▶ _Work to complete_
From the data below, repeat exactly the lines from the line with "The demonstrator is" to the line with "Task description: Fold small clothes", both included.

Source data
- Opening Delimiter -
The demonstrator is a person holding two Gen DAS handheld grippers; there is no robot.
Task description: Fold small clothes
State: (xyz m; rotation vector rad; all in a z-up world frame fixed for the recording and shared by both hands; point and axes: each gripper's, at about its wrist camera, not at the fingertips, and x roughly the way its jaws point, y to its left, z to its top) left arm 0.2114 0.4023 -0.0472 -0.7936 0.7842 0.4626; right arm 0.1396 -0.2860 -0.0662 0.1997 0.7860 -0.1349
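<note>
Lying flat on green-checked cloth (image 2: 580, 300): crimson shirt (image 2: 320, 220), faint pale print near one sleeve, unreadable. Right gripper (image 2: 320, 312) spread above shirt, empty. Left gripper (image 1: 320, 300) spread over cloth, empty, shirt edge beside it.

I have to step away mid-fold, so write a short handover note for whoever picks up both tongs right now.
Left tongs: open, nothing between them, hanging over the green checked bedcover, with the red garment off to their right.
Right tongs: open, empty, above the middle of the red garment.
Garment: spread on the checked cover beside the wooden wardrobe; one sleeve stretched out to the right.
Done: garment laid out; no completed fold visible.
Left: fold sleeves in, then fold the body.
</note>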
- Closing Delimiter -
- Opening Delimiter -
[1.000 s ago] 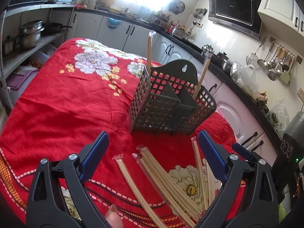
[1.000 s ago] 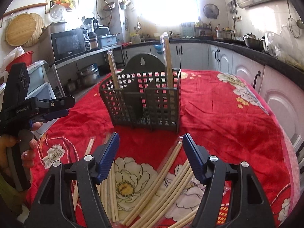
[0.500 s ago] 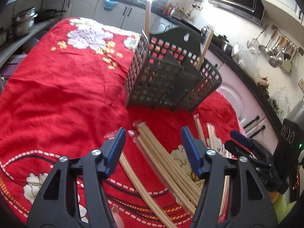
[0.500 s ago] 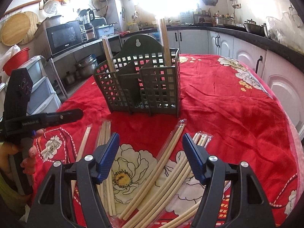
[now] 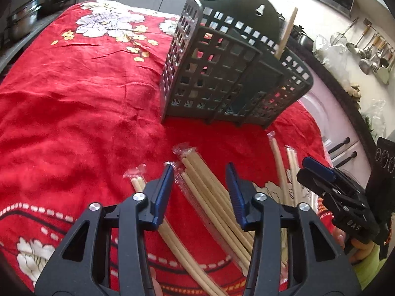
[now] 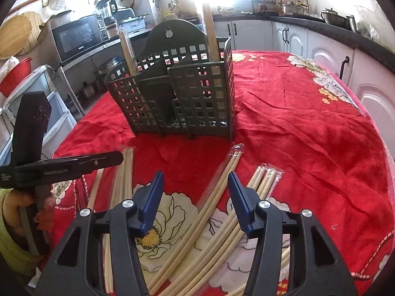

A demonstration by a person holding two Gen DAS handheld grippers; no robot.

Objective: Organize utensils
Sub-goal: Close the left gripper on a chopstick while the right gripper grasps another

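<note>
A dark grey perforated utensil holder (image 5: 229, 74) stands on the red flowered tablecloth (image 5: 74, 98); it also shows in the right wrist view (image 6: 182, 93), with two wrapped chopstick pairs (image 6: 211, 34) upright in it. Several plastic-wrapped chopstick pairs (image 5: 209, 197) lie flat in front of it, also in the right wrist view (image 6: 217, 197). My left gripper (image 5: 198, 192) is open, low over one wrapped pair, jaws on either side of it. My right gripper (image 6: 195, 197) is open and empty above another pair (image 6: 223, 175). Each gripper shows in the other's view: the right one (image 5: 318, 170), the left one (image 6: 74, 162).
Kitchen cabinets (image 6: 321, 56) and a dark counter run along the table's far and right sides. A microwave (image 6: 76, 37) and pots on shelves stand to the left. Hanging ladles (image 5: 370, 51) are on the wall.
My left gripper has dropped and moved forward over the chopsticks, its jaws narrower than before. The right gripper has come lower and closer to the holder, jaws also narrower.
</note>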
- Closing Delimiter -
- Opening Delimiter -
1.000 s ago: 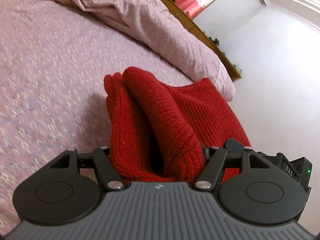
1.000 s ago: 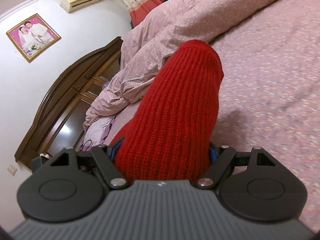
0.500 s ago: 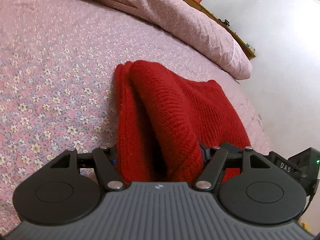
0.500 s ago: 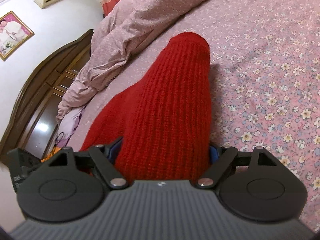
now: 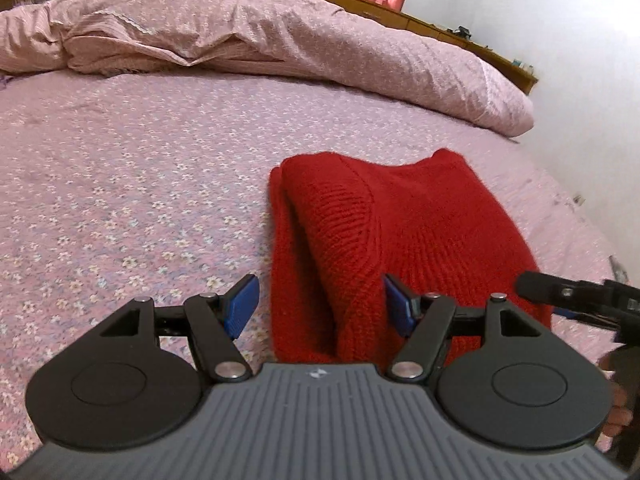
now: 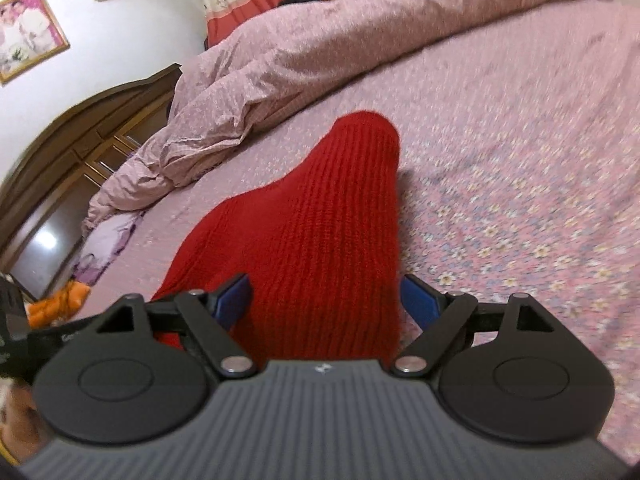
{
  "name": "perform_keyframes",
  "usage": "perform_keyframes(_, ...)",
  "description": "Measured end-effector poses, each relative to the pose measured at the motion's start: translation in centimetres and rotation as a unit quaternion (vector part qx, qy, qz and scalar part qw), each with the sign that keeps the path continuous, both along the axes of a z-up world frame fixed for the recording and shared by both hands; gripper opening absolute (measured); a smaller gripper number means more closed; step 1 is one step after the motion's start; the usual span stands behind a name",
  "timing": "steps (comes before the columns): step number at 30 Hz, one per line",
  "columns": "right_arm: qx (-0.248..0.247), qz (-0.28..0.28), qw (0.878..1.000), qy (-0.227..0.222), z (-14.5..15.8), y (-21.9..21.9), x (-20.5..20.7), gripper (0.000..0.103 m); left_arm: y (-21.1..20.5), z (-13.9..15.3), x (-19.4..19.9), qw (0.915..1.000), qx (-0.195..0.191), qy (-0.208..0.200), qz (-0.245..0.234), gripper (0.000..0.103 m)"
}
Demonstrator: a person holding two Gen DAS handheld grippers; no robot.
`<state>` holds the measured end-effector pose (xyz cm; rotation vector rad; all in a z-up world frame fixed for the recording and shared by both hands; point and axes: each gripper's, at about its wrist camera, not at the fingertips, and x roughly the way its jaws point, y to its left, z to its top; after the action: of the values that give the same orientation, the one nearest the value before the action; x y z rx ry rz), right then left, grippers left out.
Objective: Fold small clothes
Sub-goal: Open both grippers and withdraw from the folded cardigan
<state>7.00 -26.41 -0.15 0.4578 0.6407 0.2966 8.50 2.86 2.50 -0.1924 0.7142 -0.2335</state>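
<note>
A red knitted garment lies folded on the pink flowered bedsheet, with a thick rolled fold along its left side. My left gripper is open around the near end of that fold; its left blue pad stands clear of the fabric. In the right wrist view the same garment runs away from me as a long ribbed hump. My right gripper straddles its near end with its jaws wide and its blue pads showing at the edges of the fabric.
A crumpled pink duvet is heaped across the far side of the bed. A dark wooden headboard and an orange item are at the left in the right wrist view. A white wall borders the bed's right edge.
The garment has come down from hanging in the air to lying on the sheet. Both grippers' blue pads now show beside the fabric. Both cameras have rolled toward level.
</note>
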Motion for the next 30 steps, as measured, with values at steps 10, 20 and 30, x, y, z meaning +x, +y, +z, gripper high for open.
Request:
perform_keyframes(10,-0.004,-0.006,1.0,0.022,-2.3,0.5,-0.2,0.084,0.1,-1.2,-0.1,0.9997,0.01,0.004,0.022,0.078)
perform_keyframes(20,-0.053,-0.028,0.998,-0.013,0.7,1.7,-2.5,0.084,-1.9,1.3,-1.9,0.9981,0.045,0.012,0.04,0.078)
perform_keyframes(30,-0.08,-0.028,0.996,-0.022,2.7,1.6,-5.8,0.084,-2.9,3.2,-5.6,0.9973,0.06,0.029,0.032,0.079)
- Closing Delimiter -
▶ _Result_
The demonstrator is a person holding two Gen DAS handheld grippers; there is no robot.
Task description: Fold small clothes

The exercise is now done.